Nova Scotia’s new Cyber-Safety Act is making headlines, but for all the wrong reasons. Though the law was crafted with the best of intentions, the loose and overarching wording of the legislation has mystified many people. The act is so broad; the potential for misuse is almost a guaranteed conclusion.
The Cyber-Safety Act defines cyberbullying as “any electronic communication that might reasonably be expected to humiliate another person or harm their emotional well-being, self-esteem or reputation.”
It sounds great, until you apply some critical thought.
An email or telephone call telling you that you’ve been fired from your job will most likely harm your self-esteem.

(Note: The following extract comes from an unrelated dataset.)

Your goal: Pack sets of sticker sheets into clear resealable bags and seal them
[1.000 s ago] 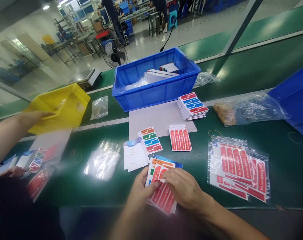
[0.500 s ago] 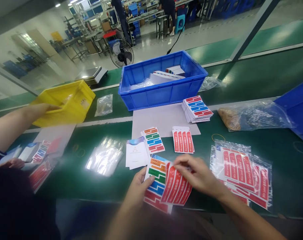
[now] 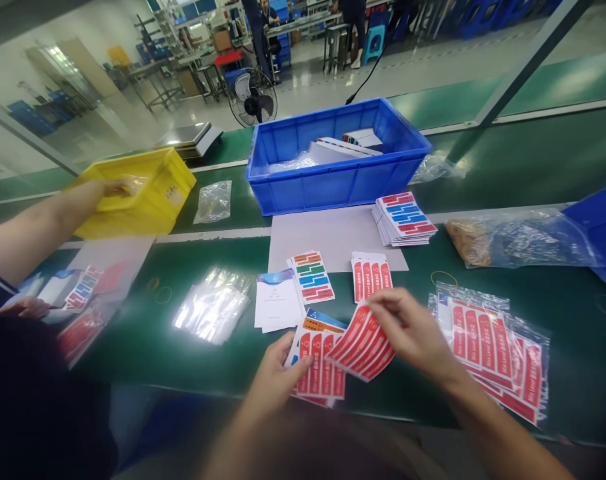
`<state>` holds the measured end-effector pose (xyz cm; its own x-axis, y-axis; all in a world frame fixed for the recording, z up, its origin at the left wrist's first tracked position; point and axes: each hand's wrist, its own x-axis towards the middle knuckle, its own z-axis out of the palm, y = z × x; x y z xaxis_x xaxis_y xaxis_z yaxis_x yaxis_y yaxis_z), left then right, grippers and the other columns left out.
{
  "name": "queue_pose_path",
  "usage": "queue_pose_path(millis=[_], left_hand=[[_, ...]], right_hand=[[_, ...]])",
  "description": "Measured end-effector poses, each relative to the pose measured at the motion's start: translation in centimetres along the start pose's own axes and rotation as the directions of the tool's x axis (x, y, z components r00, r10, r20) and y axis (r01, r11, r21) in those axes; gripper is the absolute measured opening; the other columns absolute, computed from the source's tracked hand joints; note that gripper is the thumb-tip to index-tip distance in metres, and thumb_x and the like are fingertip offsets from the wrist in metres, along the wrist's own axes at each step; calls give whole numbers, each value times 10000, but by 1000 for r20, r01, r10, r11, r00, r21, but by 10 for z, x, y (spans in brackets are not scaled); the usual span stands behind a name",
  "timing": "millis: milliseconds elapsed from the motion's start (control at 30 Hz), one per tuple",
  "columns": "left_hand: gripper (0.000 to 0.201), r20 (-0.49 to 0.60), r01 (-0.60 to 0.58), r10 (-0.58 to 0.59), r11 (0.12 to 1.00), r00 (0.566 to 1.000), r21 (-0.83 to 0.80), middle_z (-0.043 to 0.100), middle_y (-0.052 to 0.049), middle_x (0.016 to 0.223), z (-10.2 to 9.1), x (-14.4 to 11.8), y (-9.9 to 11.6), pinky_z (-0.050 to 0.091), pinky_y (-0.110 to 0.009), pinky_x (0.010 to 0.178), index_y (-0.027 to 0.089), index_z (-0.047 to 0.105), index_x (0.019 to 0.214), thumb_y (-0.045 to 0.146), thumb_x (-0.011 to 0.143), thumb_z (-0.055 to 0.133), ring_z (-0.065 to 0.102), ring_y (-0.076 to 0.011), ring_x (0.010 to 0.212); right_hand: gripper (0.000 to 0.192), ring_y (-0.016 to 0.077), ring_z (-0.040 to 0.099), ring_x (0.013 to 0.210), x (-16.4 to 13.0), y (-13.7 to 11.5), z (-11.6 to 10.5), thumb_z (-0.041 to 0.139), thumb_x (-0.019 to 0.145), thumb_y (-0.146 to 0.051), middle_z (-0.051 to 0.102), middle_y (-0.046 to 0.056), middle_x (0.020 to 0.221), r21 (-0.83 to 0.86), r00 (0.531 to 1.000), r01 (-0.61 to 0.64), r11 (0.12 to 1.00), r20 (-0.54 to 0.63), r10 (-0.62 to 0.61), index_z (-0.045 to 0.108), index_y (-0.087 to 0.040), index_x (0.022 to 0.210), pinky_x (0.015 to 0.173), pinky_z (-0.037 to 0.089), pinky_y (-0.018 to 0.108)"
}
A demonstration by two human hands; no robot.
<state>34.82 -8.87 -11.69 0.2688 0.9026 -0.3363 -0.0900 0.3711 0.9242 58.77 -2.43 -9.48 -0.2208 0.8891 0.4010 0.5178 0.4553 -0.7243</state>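
My left hand [image 3: 274,375] is closed on a small stack of sticker sheets, thumb on top. A red label sheet [image 3: 323,370] lies uppermost there, and a multicoloured sheet [image 3: 317,325] peeks out behind it. My right hand [image 3: 413,333] pinches several red label sheets [image 3: 363,343] by their upper corner; they bend, and their lower left edge overlaps the held stack. Just beyond are white leaflets [image 3: 279,300], a pile of multicoloured sticker sheets [image 3: 313,277] and a pile of red label sheets [image 3: 371,277].
Clear plastic bags [image 3: 213,305] lie left; filled bags [image 3: 497,353] lie right. Behind stand a blue bin [image 3: 337,187], a thick sheet stack [image 3: 405,220] and a bag of brownish contents [image 3: 523,239]. A co-worker's arm [image 3: 47,217] reaches into a yellow bin [image 3: 170,193].
My right hand has drawn its red sheets up and right. One red sheet now covers the multicoloured sheet in my left hand. The view has shifted slightly.
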Motion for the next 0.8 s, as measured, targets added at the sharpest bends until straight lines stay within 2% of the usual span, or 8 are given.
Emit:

A text message or post to Facebook advising you that your partner has broken off your relationship will almost certainly harm your emotional well-being. This law, in essence, has made it illegal to post, text, call, or electronically distribute anything upsetting to anyone.
The penalties are also a matter of slack-jawed surprise. Judges have their choice of punishments, including: seizing computers or telephones, terminating Internet connections, and banning electronic devices indefinitely.
At the time of this writing, nobody has yet attempted to use Nova Scotia’s Cyber Safety Act nefariously, but some people think it’s only a matter of time. What’s even worse is that an IP address is used as ‘an address’. Meaning if your roommate could be convicted of cyberbullying and your Internet and your computer will be shut off and seized. It’ll be interesting to see this play out in university dormitories, apartment complexes and other venues where virtual strangers are forced to share space and Internet service.
The intention of the act is good, but it’s only a matter of time before sending a text to your neighbor advising them that their dog has been struck by a car is used as reason to strip you of your electronics and Internet connection.
Changes to the act are the most likely outcome once the loopholes become clear to legislators.